Adam Tooze, Chartbook 409 no Substack, 19 de setembro de 2025

Em vários lugares diferentes, tenho tentado recentemente encontrar maneiras de compreender e transmitir a magnitude da história econômica que está sendo escrita na China. Os números da energia solar chinesa são o desafio mais recente.

As novas instalações solares da China nos últimos seis meses são superiores ao total instalado pelos EUA: Fluxo da China > estoque dos EUA. A Alemanha já foi campeã mundial em energia solar. As novas instalações da China em seis meses são duas vezes superiores à capacidade instalada da Alemanha.

No primeiro semestre de 2025, as novas instalações da China foram mais do que o dobro da nova capacidade instalada pelo resto do mundo neste ano. O segundo colocado na lista, a Índia, instalou 24 GW. Os EUA, em terceiro lugar, instalaram 21 GW. Há uma diferença de ordem de magnitude.

A comparação é injusta para os EUA? Afinal, o impulso da energia verde nos EUA foi prejudicado pela administração Trump. Ok. Consideremos 2024, o auge da Bidenomics e da IRA. Nesse ano, os EUA instalaram um “recorde” de 50 GW de energia solar (toda distribuída e em rede). Em uma base anualizada, isso representa um décimo da taxa de instalação alcançada pela China no primeiro semestre deste ano. Agora, o sistema elétrico dos EUA é muito menor do que o da China. Mas não é um décimo, é metade do tamanho do seu equivalente chinês. Dimensionado pela capacidade subjacente, no melhor ano da Bidenomics, a taxa de instalação solar foi um quinto do aumento da China no primeiro semestre de 2025.
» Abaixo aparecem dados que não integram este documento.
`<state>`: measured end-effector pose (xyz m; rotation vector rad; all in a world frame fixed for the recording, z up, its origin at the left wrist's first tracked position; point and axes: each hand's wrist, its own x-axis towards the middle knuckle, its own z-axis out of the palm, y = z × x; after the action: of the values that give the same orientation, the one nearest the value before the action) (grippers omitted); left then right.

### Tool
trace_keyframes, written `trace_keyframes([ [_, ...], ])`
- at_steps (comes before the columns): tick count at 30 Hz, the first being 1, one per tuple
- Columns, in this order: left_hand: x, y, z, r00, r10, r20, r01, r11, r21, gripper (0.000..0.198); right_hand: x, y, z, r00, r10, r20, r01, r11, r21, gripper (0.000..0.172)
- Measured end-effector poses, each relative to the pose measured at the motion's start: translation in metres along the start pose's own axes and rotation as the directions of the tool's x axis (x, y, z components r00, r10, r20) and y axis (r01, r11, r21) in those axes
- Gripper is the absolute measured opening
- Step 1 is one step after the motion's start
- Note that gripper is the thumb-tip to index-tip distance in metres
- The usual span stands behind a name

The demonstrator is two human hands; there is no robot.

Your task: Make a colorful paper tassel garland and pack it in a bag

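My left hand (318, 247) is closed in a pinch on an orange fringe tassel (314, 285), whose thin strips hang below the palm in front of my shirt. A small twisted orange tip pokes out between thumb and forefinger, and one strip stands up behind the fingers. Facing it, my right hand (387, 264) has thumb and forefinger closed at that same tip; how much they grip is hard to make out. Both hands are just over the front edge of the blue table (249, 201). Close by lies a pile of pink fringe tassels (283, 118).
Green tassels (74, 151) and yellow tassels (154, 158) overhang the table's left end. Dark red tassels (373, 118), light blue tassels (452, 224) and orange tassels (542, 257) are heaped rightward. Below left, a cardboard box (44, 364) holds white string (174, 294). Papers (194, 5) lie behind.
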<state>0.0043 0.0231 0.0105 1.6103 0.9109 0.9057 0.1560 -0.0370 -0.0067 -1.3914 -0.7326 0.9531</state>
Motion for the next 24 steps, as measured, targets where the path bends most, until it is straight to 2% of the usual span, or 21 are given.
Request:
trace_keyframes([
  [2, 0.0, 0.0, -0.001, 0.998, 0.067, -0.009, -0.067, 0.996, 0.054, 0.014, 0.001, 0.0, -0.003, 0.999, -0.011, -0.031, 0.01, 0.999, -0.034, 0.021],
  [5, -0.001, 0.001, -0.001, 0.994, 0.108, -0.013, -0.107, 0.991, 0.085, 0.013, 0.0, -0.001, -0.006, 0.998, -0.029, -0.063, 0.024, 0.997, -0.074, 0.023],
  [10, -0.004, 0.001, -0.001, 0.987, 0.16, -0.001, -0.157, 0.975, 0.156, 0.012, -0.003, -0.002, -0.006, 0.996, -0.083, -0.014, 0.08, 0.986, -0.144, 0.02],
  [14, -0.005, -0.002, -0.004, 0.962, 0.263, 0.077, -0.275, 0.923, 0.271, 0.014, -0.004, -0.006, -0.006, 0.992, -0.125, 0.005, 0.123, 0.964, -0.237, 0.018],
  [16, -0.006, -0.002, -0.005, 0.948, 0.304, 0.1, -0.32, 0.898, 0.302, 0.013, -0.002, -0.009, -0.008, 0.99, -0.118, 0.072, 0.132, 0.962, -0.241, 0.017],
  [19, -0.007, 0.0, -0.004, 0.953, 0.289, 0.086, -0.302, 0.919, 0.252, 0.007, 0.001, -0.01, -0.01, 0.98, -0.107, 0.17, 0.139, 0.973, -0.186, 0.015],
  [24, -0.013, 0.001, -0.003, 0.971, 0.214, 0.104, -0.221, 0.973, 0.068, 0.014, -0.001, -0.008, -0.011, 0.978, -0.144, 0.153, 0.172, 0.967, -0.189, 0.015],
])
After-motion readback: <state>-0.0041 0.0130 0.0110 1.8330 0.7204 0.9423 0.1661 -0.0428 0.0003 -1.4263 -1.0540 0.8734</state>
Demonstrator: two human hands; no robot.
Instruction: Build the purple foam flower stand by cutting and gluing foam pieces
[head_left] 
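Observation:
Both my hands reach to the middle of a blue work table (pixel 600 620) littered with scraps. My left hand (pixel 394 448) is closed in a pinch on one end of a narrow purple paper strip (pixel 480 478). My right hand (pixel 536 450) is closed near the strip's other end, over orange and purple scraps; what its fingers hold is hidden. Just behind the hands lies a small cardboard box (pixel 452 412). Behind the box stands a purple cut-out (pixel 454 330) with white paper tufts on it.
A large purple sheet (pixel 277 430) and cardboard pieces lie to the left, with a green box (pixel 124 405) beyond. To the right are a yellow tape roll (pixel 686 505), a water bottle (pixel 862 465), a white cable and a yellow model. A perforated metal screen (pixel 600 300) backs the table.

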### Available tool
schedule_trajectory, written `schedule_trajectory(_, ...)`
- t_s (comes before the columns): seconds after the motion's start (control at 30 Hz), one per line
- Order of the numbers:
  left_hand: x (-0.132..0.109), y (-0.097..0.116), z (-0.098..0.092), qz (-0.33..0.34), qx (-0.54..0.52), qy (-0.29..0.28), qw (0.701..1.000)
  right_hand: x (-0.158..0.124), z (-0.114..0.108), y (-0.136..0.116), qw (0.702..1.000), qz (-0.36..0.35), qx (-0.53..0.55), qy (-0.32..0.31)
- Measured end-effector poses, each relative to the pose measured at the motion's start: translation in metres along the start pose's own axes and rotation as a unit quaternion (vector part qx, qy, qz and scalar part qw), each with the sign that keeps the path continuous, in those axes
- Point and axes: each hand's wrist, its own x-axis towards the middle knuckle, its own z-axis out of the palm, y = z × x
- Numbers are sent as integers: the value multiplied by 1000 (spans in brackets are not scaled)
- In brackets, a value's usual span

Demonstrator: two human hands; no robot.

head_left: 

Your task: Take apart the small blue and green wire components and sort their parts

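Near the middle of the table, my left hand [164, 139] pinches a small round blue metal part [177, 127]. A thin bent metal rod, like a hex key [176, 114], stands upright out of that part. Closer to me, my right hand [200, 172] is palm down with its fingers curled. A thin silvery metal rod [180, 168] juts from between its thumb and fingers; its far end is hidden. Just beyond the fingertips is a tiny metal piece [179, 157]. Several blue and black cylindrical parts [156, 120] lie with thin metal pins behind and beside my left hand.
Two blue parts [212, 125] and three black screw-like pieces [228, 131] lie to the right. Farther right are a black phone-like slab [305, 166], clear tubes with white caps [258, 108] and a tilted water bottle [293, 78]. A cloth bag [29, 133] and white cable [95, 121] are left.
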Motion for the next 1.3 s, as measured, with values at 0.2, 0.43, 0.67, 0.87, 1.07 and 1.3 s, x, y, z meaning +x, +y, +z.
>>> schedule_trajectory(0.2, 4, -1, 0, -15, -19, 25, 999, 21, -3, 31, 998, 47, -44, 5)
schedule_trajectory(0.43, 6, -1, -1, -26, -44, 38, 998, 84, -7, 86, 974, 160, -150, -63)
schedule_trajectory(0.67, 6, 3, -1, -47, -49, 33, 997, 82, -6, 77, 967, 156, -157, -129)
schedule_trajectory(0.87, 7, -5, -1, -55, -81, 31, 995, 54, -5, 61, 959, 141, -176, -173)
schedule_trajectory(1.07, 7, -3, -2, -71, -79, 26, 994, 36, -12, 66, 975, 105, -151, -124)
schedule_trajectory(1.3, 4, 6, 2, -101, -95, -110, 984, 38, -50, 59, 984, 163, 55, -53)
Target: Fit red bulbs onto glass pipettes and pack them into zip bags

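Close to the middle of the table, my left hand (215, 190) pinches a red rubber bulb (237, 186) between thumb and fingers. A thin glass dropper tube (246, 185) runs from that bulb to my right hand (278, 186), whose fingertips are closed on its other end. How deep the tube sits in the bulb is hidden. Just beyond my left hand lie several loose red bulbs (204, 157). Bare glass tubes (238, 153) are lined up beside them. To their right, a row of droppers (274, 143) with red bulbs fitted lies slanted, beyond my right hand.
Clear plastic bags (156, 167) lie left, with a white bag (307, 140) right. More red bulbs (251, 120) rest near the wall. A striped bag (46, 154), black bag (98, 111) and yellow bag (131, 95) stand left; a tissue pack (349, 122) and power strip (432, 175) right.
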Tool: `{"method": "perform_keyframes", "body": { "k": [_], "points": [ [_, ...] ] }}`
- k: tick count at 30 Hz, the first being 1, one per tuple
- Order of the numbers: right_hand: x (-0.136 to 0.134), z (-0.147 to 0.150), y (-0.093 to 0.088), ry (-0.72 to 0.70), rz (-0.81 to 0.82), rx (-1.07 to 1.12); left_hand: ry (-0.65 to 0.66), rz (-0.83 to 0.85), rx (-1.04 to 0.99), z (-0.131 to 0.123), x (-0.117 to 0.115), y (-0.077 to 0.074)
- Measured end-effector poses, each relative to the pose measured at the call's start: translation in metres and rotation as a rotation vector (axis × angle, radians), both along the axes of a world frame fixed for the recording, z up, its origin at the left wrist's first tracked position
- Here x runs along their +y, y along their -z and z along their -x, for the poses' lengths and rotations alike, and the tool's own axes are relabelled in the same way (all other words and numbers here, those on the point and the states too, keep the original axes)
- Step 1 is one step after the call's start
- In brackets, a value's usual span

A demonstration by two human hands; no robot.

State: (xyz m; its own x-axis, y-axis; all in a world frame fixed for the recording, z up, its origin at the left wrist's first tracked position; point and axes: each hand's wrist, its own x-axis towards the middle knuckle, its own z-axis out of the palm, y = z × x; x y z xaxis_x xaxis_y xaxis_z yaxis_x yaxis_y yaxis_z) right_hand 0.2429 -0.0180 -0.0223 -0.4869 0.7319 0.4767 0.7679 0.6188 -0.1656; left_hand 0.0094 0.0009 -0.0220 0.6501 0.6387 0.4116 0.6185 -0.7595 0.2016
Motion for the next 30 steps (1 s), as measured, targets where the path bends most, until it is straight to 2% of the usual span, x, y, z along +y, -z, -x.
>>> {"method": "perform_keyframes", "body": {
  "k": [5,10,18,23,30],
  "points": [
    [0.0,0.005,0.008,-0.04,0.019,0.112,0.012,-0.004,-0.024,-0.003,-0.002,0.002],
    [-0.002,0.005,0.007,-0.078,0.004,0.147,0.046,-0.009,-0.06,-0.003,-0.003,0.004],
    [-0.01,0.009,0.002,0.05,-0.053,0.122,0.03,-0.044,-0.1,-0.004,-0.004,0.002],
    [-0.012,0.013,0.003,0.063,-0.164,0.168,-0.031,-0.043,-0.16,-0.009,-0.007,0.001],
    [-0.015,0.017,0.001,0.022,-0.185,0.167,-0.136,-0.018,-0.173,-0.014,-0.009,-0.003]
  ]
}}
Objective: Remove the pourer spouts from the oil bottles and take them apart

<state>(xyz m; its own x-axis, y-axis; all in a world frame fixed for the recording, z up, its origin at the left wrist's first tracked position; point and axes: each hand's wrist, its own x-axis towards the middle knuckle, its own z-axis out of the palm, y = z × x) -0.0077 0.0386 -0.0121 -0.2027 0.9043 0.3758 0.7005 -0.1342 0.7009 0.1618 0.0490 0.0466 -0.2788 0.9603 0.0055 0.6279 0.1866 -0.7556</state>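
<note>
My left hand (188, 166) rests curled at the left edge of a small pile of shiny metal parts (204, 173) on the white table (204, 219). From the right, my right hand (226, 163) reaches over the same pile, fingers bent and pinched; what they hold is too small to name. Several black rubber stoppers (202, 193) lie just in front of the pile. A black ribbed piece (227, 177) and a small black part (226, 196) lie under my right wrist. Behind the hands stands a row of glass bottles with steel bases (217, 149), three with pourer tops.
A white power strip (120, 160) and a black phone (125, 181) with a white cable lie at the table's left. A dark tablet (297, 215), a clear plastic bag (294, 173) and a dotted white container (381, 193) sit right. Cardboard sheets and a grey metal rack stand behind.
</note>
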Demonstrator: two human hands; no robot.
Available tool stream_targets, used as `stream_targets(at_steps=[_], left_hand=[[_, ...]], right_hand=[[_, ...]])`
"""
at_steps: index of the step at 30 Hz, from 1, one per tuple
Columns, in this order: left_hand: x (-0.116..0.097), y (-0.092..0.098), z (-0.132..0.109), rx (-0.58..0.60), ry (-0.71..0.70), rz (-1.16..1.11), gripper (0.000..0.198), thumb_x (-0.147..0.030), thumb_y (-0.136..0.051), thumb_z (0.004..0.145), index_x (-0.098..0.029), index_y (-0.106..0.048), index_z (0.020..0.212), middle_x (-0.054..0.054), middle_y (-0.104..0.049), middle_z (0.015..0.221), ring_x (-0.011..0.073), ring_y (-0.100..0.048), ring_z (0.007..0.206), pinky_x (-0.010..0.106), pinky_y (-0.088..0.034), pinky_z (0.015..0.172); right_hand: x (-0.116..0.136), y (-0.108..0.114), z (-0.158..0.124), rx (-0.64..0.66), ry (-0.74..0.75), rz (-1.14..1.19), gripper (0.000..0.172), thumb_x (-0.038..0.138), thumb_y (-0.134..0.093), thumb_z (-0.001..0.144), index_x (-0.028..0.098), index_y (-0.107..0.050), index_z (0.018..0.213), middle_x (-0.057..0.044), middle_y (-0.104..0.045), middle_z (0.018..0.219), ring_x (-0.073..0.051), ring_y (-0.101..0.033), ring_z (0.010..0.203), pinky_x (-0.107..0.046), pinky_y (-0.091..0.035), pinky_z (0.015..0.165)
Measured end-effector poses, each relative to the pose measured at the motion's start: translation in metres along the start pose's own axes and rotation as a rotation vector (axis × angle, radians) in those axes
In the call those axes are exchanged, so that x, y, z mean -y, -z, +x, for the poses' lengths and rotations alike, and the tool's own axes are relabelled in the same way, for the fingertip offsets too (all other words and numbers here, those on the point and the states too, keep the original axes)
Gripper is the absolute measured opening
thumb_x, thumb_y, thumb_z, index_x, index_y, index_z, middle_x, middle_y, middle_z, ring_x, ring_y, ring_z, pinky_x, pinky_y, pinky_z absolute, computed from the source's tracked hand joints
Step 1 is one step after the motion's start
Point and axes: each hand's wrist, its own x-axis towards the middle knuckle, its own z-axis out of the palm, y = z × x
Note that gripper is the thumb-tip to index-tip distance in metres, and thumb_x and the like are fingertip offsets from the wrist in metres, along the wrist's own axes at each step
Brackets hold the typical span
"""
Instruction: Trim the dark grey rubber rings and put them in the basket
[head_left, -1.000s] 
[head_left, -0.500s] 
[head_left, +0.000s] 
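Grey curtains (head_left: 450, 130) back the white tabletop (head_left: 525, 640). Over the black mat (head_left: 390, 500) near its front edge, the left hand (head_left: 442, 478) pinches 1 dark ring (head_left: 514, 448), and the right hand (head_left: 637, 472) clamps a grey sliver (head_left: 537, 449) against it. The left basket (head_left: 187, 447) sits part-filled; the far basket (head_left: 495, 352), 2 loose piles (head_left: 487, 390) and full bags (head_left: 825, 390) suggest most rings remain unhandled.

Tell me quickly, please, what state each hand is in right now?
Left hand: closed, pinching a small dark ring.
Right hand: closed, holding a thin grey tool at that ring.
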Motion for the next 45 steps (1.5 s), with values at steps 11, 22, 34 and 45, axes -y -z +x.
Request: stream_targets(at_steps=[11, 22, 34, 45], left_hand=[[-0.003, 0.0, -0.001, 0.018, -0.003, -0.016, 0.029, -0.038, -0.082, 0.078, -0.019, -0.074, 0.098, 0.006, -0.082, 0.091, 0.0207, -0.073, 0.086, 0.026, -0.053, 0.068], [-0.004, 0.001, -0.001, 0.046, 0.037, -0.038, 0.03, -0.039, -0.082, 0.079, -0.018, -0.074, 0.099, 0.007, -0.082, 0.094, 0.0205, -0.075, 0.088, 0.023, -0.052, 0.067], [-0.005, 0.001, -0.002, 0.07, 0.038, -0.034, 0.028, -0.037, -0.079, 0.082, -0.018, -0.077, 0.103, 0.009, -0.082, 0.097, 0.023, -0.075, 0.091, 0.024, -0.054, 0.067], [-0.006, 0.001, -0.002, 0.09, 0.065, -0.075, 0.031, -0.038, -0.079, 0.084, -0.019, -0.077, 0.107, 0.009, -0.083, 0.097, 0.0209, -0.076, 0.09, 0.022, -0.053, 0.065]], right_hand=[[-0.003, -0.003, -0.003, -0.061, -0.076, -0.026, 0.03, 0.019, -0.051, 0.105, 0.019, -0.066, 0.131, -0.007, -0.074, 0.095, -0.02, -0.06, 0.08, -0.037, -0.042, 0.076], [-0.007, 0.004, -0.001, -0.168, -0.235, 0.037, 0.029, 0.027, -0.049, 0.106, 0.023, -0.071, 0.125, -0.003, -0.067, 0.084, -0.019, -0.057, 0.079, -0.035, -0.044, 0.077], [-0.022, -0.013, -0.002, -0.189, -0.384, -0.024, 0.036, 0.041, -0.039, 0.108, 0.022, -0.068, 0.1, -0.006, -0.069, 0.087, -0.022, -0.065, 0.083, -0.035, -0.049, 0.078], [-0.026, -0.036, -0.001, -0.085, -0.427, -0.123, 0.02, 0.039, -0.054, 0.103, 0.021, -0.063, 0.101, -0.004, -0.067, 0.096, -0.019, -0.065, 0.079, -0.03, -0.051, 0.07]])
Existem fatores distorcivos em jogo no lado chinês. Os números do primeiro semestre de 2025 refletem a fase final de um plano quinquenal e uma mudança iminente no regime de subsídios. As empresas (e os consumidores) chineses são hiper-reativos aos incentivos.

Não há dúvida de que o segundo semestre de 2025 verá uma desaceleração. A trajetória ascendente do investimento chinês em energias renováveis não tem sido constante. A memória da violenta reestruturação no final da década de 2010 permanece na indústria. Prevê-se que um novo regime político no segundo semestre de 2025 resulte numa grave desaceleração. A nova instalação anual em 2025 provavelmente será apenas 50% maior do que a alcançada no primeiro semestre do ano — 300-310 GW, com base na agência nacional de energia. Isso se compararia aos 277 GW instalados em 2024 e à construção global em 2025, que deve ficar entre 650 e 700 GW.

E o fato notável é que a China poderia fazer muito mais. No início deste ano, a capacidade da indústria fotovoltaica chinesa em plena atividade foi estimada em 1200 GW de energia solar fotovoltaica por ano. Essa enorme capacidade é o resultado da inovação e ambição desenfreadas do setor privado e de sucessivas ondas de subsídios, tanto a nível nacional como local. Os subsídios nacionais começaram com o estímulo à crise financeira de 2009. O apoio nacional foi amplificado de forma dramática pelos esforços locais e regionais. Cumulativamente, os valores somaram dezenas de bilhões de dólares. Um número frequentemente citado, atribuído à consultoria Wood MacKenzie, é de US$ 50 bilhões de dólares em subsídios do governo chinês à fabricação de energia solar no período de 2011 a 2023.

Se esses números forem aproximadamente precisos, foi um uso espetacularmente eficaz dos fundos públicos, nada menos que uma política industrial transformadora do mundo. Devemos nos perguntar por que nenhum governo ocidental jamais tentou algo tão ousado ou, francamente, teve qualquer perspectiva de obter tanto retorno (em termos de capacidade de produção) por tão pouco dinheiro (US$ 50 bilhões são comparáveis à lei CHIPS dos EUA ou a um ano de gastos com defesa da Alemanha).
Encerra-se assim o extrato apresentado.